Depends on the type of respect... 

The type of respect that is blended with true humility, honor and compassion, no she wouldn't

The type of respect that is solely fear based, yes, its possible

The first kind takes a heart that has learned to value what is good, uphold what is right, acts in love, mourns destruction.

Right now, she is blind to the destruction. Nothing will change until she sees it. He has to allow her to feel it. Right now he is protecting her out of fear of losing her. But she is already lost. Protecting her in this state is nonproductive. You have to rip back the veil so she sees for herself how lost she is.


----------



## ThePheonix

Thanks Blossom. That clears up a lot of ambiguity about the action Deep needs to take.

Deep, she has given you the silver bullet my man. You need to use it.


----------



## G.J.

Good luck today

hope you got those VARs in the house

Is the POSOM at work today?


----------



## DeepDarkHole

He's at work. She hasn't texted him so far and nothing has happened at the house. She has taken her work laptop and phone home with her but she has changed all the access codes on those so I can't get into them. Currently she is doing nothing suspicious.


----------



## G.J.

DeepDarkHole said:


> He's at work. She hasn't texted him so far and nothing has happened at the house. She has taken her work laptop and phone home with her but she has changed all the access codes on those so I can't get into them. Currently she is doing nothing suspicious.


How will you know if he comes to your house for an hour or two at dinner or she goes to his....she may not use her own phone that you have software turned on


----------



## DeepDarkHole

SMSTracker doesn't just track SMS's it also tells me things like when the screen is turned on and off. Over the last few weeks I have noticed that about every 10 minutes she turns it on for about a second (presumably to check if she has received anything) If that stops happening for any length of time then that in itself is suspicious.


----------



## G.J.

DeepDarkHole said:


> SMSTracker doesn't just track SMS's it also tells me things like when the screen is turned on and off. Over the last few weeks I have noticed that about every 10 minutes she turns it on for about a second (presumably to check if she has received anything) If that stops happening for any length of time then that in itself is suspicious.
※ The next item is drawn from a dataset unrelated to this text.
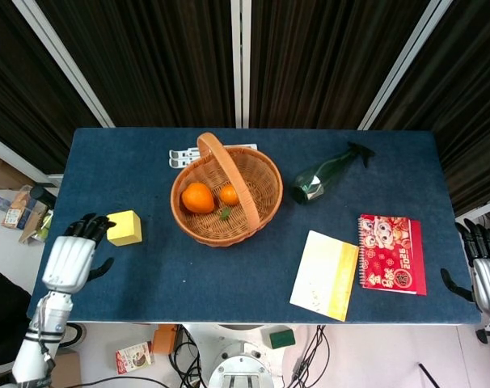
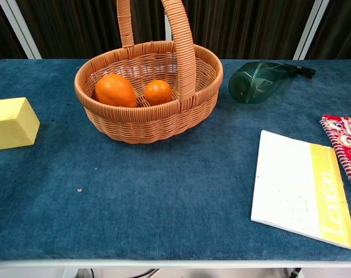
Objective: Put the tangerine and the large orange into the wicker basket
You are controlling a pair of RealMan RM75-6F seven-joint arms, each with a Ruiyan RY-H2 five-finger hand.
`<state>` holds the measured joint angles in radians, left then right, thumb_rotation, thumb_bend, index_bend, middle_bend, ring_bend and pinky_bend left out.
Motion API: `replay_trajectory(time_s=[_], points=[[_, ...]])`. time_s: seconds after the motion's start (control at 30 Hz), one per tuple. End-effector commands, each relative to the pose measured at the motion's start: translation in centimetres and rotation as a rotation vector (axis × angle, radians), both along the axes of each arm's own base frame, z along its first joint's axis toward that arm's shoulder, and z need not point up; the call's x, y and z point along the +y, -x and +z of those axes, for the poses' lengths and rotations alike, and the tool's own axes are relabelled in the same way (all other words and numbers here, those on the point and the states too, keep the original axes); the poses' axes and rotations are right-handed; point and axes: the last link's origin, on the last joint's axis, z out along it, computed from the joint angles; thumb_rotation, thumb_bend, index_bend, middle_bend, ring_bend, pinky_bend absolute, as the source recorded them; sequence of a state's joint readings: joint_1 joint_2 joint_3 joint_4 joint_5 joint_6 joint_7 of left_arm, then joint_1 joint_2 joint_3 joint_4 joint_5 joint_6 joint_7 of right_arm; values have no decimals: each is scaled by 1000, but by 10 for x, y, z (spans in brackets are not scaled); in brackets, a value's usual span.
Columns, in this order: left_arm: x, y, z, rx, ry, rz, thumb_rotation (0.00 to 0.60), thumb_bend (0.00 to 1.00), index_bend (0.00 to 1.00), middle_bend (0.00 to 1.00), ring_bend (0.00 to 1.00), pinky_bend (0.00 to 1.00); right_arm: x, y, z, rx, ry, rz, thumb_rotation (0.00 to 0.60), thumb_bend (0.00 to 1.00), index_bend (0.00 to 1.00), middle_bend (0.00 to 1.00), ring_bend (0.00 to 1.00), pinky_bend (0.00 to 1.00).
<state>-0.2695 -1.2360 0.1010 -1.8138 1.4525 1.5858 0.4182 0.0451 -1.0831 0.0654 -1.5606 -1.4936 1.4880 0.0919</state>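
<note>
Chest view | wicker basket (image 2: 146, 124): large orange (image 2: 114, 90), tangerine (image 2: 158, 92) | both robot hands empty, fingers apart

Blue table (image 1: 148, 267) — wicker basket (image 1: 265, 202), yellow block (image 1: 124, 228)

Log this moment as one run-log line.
large orange, tangerine: in basket | left hand: open, off table | right hand: open, idle

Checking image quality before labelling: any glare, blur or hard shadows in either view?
Head view: even light, sharp; the wicker basket casts only a faint shadow. Chest view: sharp and close, with soft highlights on the large orange, the tangerine and the green bottle; the basket handle is cut off at the top.
</note>
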Motion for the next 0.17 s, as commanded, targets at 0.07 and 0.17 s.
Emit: replay_trajectory(time_s=[0.07,0.17], points=[[-29,22,1,69,35,53,591,186,163,96,34,176,1,-1,-2,14,-5,3,600,304,0,0,0,0],[-29,27,4,64,21,52,553,185,152,81,28,158,1,-1,-4,13,-10,0,600,302,0,0,0,0]])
Yes but proves nothing to you as you want *IN YOUR FACE *proof

Time is the factor here...it may have not yet have gone PA again..... YET

*I think it has*

Oh you didn't install those VARs did you  ?


----------



## DeepDarkHole

No, I didn't. I haven't had time to get one yet.

I have a plan however, I have to get through this weekend first (family party that my son gave up a personal thing to go to so I can't cancel it). However, on Sunday evening I am going to confront her. As you all have said I already have what I need, I am just holding out for something concrete. But even without that her behaviour is not what I need it to be and certainly not what a woman who is wanting to reconcile should be exhibiting.


----------



## G.J.

DeepDarkHole said:


> No, I didn't. I haven't had time to get one yet.
> 
> I have a plan however, I have to get through this weekend first (family party that my son gave up a personal thing to go to so I can't cancel it). However, on Sunday evening I am going to confront her. As you all have said I already have what I need, I am just holding out for something concrete. But even without that her behaviour is not what I need it to be and certainly not what a woman who is wanting to reconcile should be exhibiting.


If you decide to do that I suggest you post on here a detailed bullet pointed list of what you intend to do and outline what you are going to say

A lot of people on this site know how to handle a confrontation depending on what out come you eventually want/seek

Some may want you to get the divorce papers in your hand and give them to her as it will slap her back into reality so I strongly suggest you get some thing today

A D8 + D80A form would be good to have - Can be printed from gov.uk


----------



## arbitrator

You're advice is spot-on, GJ!


----------



## happy as a clam

DeepDarkHole said:


> SMSTracker doesn't just track SMS's it also tells me things like when the screen is turned on and off. Over the last few weeks I have noticed that about every 10 minutes she turns it on for about a second (presumably to check if she has received anything) If that stops happening for any length of time then that in itself is suspicious.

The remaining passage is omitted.